In Shawnee Mission, 67% of students tested below grade level or needing remedial training in math; in Olathe, 63% were deemed not-on-track for college and career.  61% of De Soto’s students are below grade level or need remedial training and more than 70% of 10th graders tested below grade level or needing remedial training in the Spring Hill and Gardner-Edgerton school districts.

The results are even more disturbing in many cities across Kansas. At least 85% of 10th-grade kids are below grade level or need remedial training in Math in Wichita, Kansas City, Topeka, Hutchinson, and Garden City.  In Manhattan, 64% are below grade level or need remedial training.

Rep. Kristey Williams, an Augusta Republican, said it’s telling that Butler Community College offers nine different courses that serve as pre-requisites to college algebra. 

“That’s nine different courses to prep yourself. You might need one. You might need two. You might need nine,” she said. “I can understand if you’re 30 and going back to school, but those are all remedial classes. We paid for those in high school and now we’re paying for those in college.”
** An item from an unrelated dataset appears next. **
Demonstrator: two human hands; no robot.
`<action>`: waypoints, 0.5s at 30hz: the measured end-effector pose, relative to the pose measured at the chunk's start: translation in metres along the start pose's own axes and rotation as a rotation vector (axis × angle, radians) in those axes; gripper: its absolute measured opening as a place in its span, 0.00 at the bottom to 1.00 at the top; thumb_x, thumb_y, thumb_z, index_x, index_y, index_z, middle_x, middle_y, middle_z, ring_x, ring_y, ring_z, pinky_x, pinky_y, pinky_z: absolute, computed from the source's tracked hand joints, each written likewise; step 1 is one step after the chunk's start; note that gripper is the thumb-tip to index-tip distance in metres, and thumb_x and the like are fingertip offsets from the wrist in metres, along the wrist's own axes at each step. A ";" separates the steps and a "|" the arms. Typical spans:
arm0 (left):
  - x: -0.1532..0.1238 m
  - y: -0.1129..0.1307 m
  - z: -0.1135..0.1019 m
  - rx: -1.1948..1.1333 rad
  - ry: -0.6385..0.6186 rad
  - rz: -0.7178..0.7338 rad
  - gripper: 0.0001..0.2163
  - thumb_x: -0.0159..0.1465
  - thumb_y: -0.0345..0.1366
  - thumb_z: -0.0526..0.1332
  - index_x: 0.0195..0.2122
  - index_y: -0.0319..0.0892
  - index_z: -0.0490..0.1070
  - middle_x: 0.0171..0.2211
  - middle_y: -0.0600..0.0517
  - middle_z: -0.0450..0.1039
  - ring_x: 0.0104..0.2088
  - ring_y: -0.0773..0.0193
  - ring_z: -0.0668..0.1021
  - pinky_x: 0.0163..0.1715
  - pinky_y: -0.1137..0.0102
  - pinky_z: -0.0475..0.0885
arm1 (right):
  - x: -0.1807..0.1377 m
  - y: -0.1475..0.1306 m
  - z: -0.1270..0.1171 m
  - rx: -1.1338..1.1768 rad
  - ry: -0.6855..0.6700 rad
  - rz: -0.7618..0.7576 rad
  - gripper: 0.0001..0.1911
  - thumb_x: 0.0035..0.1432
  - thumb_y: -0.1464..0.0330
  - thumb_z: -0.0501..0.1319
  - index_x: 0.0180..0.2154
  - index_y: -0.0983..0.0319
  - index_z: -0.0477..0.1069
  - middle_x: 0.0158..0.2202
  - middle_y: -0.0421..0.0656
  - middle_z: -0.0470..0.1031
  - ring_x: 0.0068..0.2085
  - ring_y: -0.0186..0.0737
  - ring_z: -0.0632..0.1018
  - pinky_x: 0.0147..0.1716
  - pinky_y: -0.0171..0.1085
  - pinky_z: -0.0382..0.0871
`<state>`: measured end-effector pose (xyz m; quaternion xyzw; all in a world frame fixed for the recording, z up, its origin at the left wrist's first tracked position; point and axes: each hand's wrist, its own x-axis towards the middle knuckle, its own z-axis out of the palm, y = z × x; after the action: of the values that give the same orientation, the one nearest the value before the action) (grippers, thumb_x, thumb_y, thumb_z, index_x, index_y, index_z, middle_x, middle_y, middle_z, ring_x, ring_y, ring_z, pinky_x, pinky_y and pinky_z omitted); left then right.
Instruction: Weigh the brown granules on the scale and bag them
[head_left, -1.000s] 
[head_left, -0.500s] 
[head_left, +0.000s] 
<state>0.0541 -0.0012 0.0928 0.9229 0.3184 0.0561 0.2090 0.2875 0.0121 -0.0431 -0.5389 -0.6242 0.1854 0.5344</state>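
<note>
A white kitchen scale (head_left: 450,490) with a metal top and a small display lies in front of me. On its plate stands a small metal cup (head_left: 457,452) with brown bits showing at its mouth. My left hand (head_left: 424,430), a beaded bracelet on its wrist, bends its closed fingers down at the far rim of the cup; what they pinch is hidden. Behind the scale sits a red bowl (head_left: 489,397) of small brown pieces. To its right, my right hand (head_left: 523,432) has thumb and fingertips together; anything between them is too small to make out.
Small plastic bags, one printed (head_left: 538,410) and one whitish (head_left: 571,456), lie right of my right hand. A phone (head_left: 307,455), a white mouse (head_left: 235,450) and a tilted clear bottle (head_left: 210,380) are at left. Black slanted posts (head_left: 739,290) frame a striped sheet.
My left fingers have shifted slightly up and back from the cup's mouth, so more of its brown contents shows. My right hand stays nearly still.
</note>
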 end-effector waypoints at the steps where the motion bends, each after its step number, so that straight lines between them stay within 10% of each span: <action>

She noted that local taxpayers foot the bill for high school students to learn those things and then they subsidize the same courses for potentially the same students a second time at the junior college.

Finding solutions to improving student outcomes is difficult, however. 

Since the latest state assessment scores were released, Williams says she’s been asking her local school officials what can be done to catch struggling students early and provide interventions. 

In the meantime, she’s hoping to increase transparency so parents, taxpayers, and officials know how students are faring in school.